/---
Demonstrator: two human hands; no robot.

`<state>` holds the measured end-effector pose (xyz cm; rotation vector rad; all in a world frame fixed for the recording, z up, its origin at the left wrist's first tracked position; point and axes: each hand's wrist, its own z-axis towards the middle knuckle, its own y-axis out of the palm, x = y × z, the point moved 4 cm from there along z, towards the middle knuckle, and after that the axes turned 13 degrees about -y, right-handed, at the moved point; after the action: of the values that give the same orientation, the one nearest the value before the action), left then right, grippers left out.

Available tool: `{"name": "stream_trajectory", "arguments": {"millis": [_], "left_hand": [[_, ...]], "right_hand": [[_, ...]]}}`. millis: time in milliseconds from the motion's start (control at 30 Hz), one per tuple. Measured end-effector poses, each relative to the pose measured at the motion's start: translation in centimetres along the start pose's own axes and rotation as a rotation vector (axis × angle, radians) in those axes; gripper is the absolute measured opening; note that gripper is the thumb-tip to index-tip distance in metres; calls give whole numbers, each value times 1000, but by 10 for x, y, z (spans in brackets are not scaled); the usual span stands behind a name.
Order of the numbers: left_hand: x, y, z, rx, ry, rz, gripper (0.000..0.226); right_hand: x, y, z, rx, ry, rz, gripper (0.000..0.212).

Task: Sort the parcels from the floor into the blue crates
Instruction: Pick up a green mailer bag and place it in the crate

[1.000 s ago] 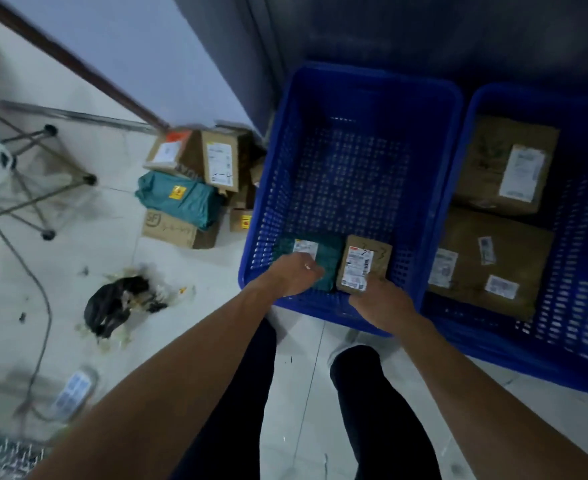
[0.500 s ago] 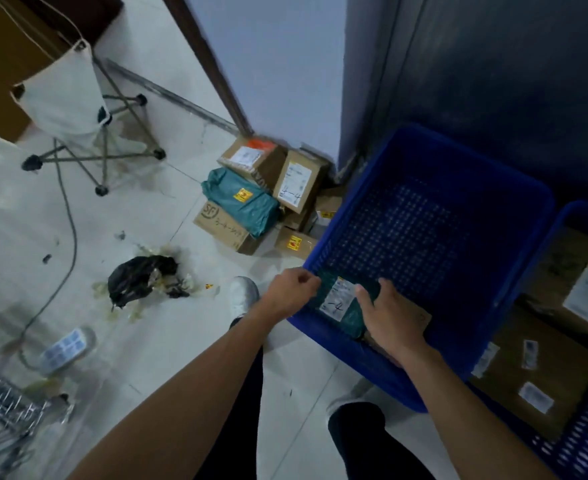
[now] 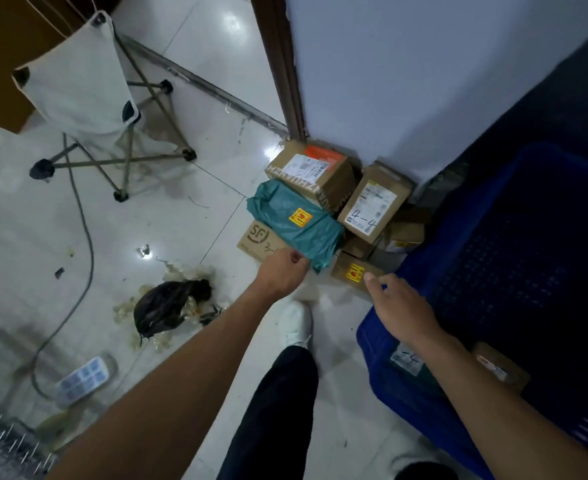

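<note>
Against the wall corner lies a pile of parcels: a teal bag parcel (image 3: 292,220) on an SF box (image 3: 259,239), a box with an orange label (image 3: 315,171), a box marked 4-4 (image 3: 372,207) and a small box with a yellow sticker (image 3: 349,271). My left hand (image 3: 283,271) has its fingers curled on the teal bag's near corner. My right hand (image 3: 403,306) hovers with loose fingers over the blue crate's corner (image 3: 372,336), its fingertips just short of the small box. In the crate lie a teal parcel (image 3: 406,362) and a small cardboard box (image 3: 500,370).
A folding stool (image 3: 88,98) stands at the far left. A torn black rubbish bag (image 3: 171,306) with scraps lies on the tiles to the left of my white shoe (image 3: 297,323). A cable (image 3: 84,237) runs to a power strip (image 3: 84,375). A wire rack (image 3: 1,445) fills the bottom left corner.
Both hands left the two parcels in the crate and moved left. The left hand reached the teal bag on the floor pile; the view swung left with them.
</note>
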<state>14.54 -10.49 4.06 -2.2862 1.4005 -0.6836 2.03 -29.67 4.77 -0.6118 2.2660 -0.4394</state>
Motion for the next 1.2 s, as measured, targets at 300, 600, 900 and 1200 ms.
{"name": "stream_trajectory", "arguments": {"millis": [300, 600, 900, 1200], "left_hand": [[-27, -32, 146, 63, 86, 141, 46], [-27, -49, 245, 125, 61, 164, 64], [-29, -37, 286, -68, -117, -19, 51], [-1, -50, 274, -9, -88, -49, 29]], "right_hand": [[-3, 66, 121, -57, 128, 36, 48], [18, 110, 205, -17, 312, 237, 55], [28, 137, 244, 160, 508, 803, 56], [14, 125, 234, 193, 517, 840, 39]]}}
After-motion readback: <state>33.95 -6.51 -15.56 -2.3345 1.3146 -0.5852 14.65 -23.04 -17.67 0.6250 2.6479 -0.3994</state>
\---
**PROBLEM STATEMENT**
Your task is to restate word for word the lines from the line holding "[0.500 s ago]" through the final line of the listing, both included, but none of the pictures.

**WRITTEN REPLY**
[0.500 s ago] 
[now] 

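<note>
Against the wall corner lies a pile of parcels: a teal bag parcel (image 3: 292,220) on an SF box (image 3: 259,239), a box with an orange label (image 3: 315,171), a box marked 4-4 (image 3: 372,207) and a small box with a yellow sticker (image 3: 349,271). My left hand (image 3: 283,271) has its fingers curled on the teal bag's near corner. My right hand (image 3: 403,306) hovers with loose fingers over the blue crate's corner (image 3: 372,336), its fingertips just short of the small box. In the crate lie a teal parcel (image 3: 406,362) and a small cardboard box (image 3: 500,370).
A folding stool (image 3: 88,98) stands at the far left. A torn black rubbish bag (image 3: 171,306) with scraps lies on the tiles to the left of my white shoe (image 3: 297,323). A cable (image 3: 84,237) runs to a power strip (image 3: 84,375). A wire rack (image 3: 1,445) fills the bottom left corner.
Both hands left the two parcels in the crate and moved left. The left hand reached the teal bag on the floor pile; the view swung left with them.
</note>
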<state>14.54 -10.49 4.06 -2.2862 1.4005 -0.6836 2.03 -29.67 4.77 -0.6118 2.2660 -0.4394</state>
Motion for the next 1.2 s, as measured, targets at 300, 600, 900 and 1200 ms.
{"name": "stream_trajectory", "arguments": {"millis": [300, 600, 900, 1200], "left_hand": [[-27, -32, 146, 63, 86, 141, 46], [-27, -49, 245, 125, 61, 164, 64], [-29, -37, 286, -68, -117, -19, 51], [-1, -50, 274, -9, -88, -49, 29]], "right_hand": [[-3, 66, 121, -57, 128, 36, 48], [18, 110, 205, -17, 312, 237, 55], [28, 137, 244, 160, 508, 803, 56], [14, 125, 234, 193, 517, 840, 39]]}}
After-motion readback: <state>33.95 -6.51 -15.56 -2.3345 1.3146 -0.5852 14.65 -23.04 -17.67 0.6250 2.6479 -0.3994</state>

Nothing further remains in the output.